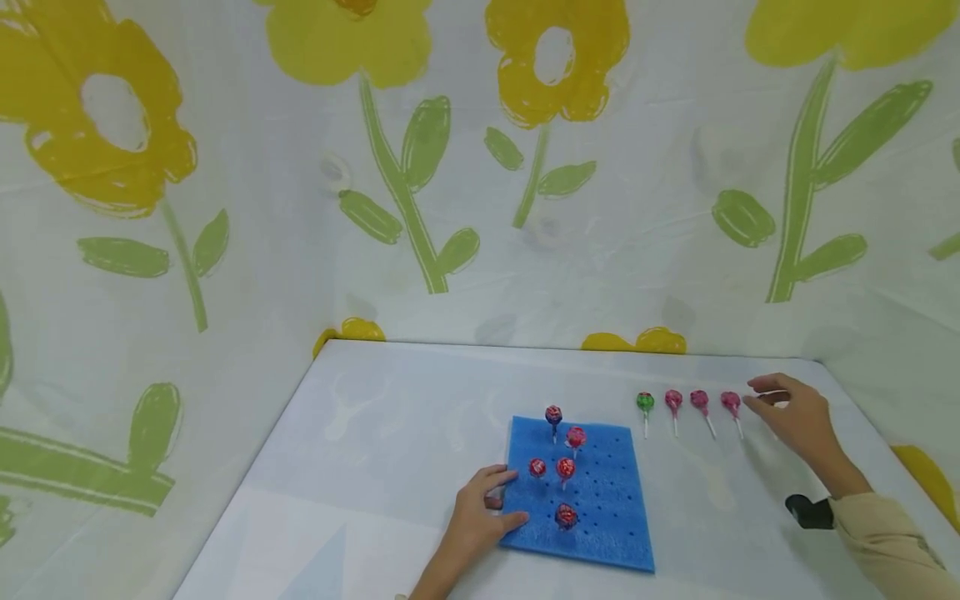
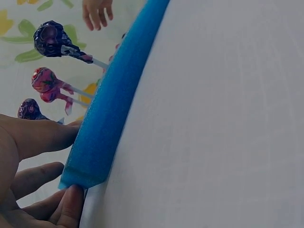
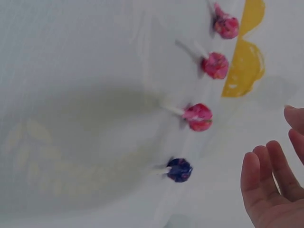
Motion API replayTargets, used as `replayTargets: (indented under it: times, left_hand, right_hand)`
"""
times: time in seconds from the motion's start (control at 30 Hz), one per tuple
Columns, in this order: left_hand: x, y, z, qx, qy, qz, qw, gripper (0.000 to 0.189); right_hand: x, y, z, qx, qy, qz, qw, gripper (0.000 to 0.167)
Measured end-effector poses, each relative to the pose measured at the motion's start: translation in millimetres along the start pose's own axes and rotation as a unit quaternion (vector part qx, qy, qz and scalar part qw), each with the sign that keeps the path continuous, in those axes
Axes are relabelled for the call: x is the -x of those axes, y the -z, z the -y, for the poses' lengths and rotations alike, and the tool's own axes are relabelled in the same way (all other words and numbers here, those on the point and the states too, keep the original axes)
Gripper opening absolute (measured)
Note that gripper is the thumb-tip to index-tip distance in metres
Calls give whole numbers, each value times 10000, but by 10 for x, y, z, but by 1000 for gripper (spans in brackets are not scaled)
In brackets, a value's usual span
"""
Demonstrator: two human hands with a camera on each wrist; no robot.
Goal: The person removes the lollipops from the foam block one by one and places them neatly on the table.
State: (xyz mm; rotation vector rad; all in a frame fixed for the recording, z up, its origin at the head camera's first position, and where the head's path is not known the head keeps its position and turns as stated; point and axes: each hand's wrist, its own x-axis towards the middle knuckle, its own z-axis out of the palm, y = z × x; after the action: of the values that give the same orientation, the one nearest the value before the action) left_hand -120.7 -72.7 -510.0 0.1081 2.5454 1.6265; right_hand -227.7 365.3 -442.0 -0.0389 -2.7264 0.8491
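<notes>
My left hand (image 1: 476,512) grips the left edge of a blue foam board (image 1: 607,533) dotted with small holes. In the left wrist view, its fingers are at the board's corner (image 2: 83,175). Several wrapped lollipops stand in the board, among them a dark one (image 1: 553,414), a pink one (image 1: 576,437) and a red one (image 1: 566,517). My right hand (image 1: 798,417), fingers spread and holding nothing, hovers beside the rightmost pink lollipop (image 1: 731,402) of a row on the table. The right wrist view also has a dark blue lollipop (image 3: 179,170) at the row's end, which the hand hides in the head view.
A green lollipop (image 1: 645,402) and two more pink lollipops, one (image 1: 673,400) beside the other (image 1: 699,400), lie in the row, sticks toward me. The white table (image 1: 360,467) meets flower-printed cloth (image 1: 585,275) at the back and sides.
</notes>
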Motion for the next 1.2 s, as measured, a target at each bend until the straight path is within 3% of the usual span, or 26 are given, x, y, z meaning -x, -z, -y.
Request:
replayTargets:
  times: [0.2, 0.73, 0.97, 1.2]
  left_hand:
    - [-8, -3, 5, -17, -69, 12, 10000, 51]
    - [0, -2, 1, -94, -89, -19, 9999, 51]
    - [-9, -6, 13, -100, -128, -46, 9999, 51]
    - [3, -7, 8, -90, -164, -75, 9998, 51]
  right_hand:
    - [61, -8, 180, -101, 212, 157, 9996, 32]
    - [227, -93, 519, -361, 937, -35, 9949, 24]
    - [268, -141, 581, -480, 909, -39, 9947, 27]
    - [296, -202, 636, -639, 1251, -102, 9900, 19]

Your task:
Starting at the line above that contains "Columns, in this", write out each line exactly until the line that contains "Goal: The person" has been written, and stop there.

Result of the task:
Columns, in this order: left_hand: x, y, z, qx, qy, qz, qw, gripper (0.000 to 0.189); right_hand: x, y, z, qx, qy, qz, qw, gripper (0.000 to 0.167)
Measured end-effector poses, each relative to the pose measured at the motion's start: translation in millimetres along the start pose's own axes and rotation as a unit quaternion (vector part qx, qy, qz and scalar part qw), each with the sign that keeps the path continuous, in those axes
Axes are relabelled for the call: x is the -x of those axes, y the -z, z the -y, for the poses' lengths and rotations alike, and the tool's own axes are relabelled in the same way (all other words and numbers here, those on the point and the states too, keep the original axes)
Gripper opening absolute (measured)
Note that gripper is the thumb-tip to index-tip distance in metres
Calls give whole numbers, each value times 10000, but by 10 for x, y, z, but by 1000 for gripper (spans in brackets are not scaled)
In brackets, a value's usual span
"""
Demonstrator: two human hands with a camera on each wrist; no robot.
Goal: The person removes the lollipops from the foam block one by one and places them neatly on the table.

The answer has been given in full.